▶ EXERCISE OBJECTIVE: Retype only the lines at the head of the records, first through the one with "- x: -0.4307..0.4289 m", exactly as written.

▶ RECORDS PROVIDED:

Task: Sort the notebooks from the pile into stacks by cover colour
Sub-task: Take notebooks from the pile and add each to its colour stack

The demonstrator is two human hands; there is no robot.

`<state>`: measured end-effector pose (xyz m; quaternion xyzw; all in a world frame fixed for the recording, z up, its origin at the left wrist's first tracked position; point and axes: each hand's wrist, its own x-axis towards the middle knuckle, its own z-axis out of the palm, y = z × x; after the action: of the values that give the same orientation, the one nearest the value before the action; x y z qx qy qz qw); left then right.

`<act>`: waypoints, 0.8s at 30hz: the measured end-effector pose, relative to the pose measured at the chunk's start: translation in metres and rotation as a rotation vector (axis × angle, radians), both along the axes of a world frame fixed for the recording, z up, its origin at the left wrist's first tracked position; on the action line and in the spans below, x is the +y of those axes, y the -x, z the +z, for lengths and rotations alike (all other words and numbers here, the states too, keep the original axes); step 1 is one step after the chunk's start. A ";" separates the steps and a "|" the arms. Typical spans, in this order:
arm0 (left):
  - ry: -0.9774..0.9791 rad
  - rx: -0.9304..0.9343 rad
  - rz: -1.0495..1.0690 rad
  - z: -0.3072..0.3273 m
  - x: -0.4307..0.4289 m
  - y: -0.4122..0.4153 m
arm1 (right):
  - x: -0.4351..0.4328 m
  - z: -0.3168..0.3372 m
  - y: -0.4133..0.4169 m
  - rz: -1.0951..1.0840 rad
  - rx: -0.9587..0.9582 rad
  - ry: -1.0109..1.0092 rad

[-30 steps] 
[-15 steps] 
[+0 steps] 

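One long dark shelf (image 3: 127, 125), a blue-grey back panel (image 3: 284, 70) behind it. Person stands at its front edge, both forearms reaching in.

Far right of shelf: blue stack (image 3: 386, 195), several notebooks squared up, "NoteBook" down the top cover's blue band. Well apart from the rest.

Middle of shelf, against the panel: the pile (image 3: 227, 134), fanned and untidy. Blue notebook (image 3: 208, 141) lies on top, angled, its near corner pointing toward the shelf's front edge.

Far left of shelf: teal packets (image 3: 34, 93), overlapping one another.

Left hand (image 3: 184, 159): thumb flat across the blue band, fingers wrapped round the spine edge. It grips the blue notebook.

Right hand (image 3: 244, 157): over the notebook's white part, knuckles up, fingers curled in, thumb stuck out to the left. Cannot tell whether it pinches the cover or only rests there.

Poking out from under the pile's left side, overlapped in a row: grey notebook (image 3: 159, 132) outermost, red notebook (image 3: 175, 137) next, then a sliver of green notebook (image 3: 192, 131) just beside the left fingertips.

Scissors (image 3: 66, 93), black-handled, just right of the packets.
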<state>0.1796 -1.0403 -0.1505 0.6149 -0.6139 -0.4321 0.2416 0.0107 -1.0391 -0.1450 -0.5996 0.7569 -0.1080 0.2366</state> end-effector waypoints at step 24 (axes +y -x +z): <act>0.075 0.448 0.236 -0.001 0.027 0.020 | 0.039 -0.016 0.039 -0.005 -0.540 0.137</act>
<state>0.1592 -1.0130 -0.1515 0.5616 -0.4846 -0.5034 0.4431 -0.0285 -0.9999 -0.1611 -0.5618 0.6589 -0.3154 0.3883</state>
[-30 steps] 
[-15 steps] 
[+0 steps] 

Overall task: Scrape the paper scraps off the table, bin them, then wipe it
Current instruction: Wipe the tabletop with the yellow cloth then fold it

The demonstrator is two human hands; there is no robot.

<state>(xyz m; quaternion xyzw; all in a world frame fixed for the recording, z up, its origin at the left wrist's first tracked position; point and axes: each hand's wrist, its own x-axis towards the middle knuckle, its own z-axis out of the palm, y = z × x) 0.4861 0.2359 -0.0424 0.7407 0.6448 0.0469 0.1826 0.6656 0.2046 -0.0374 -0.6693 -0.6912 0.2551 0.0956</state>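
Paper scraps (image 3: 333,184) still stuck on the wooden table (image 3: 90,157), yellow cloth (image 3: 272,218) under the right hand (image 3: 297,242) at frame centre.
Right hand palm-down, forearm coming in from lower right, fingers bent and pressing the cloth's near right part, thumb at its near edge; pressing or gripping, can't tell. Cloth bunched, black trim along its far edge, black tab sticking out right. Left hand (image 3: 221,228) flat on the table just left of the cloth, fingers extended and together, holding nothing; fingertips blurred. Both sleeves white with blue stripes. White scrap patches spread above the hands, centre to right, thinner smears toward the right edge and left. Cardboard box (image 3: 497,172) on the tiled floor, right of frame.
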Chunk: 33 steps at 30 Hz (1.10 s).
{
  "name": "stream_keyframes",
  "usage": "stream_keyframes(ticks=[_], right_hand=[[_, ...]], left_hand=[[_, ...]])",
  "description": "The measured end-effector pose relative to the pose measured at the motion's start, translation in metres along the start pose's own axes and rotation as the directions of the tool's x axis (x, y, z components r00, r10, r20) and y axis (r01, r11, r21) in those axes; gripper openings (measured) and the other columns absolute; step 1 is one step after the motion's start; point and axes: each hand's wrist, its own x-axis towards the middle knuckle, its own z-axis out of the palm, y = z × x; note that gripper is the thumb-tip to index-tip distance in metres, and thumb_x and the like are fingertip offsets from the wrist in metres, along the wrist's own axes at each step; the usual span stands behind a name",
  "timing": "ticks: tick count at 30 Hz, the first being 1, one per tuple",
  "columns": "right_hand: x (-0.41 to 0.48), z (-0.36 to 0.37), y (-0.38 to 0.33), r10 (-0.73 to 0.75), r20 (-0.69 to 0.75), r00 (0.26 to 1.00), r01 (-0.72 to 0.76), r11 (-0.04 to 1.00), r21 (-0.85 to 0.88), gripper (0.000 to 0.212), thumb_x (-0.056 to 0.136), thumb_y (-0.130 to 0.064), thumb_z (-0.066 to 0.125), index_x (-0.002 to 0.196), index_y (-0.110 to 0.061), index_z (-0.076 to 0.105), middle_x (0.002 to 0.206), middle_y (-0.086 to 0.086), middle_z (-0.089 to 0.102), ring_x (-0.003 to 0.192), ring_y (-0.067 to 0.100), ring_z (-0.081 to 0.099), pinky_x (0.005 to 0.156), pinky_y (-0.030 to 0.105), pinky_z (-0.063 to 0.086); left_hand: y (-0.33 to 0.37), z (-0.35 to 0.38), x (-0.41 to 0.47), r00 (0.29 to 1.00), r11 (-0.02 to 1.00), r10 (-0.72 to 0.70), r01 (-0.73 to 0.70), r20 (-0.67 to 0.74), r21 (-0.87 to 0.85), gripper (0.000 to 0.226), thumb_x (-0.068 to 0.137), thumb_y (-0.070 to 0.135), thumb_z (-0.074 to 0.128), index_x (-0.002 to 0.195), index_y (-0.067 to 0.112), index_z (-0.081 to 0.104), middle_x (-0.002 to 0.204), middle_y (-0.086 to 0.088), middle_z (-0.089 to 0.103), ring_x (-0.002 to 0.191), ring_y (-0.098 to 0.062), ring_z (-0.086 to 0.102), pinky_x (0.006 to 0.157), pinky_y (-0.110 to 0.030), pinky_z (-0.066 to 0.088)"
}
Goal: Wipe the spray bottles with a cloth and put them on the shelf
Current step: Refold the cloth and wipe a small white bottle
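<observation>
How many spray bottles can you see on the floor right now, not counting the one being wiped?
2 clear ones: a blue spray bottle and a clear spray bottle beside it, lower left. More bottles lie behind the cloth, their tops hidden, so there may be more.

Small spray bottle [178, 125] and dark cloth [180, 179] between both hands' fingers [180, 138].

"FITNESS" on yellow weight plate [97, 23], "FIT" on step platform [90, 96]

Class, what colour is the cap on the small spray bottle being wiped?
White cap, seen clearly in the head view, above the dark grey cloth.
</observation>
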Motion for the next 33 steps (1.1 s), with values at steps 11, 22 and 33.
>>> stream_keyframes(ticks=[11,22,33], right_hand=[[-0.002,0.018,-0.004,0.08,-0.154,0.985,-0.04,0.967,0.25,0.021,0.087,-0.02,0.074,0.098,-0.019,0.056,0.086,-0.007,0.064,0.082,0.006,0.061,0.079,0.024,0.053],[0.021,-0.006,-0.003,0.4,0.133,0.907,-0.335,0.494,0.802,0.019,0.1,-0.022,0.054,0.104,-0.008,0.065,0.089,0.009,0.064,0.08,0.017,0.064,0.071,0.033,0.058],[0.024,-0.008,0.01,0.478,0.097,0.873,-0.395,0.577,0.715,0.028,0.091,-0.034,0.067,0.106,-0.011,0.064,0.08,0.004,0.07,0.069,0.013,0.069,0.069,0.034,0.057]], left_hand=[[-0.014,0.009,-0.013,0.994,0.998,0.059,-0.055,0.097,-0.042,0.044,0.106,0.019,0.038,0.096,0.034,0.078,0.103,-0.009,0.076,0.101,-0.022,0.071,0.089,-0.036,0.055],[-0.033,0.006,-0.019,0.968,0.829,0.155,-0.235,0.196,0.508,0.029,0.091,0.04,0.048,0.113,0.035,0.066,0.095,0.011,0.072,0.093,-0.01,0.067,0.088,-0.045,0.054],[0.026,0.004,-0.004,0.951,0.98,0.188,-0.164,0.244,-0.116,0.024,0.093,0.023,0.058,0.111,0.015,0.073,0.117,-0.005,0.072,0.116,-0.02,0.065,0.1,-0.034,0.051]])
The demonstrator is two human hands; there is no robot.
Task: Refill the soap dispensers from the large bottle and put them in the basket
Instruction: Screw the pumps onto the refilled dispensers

▶ FINISHED EXERCISE:
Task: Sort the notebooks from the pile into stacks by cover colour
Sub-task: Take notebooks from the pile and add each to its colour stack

The demonstrator is two human hands; there is no robot.

`<state>`: measured end-effector pose (xyz m; quaternion xyzw; all in a world frame fixed for the recording, z up, its origin at the left wrist's first tracked position; point and axes: each hand's wrist, its own x-axis towards the middle knuckle, its own z-axis out of the palm, y = z × x; after the action: of the values that give the same orientation, the one nearest the value before the action; x y z qx qy qz qw); left then right.

`<act>`: waypoints, 0.8s at 30hz: the measured end-effector pose, relative to the pose measured at the chunk's start: translation in metres and rotation as a rotation vector (axis × angle, radians), both along the axes of a world frame fixed for the recording, z up, its origin at the left wrist's first tracked position; on the action line and in the spans below, x is the +y of those axes, y the -x, z the +z, for lengths and rotations alike (all other words and numbers here, the states too, keep the original axes); step 1 is one step after the chunk's start. A ";" separates the steps and a "|" the arms. Typical spans, in this order:
arm0 (left):
  - ry: -0.9774..0.9791 rad
  - rx: -0.9304..0.9343 rad
  - rz: -1.0495..1.0690 rad
  - z: -0.3072..0.3273 m
  - x: -0.4307..0.4289 m

The work on this exercise is done.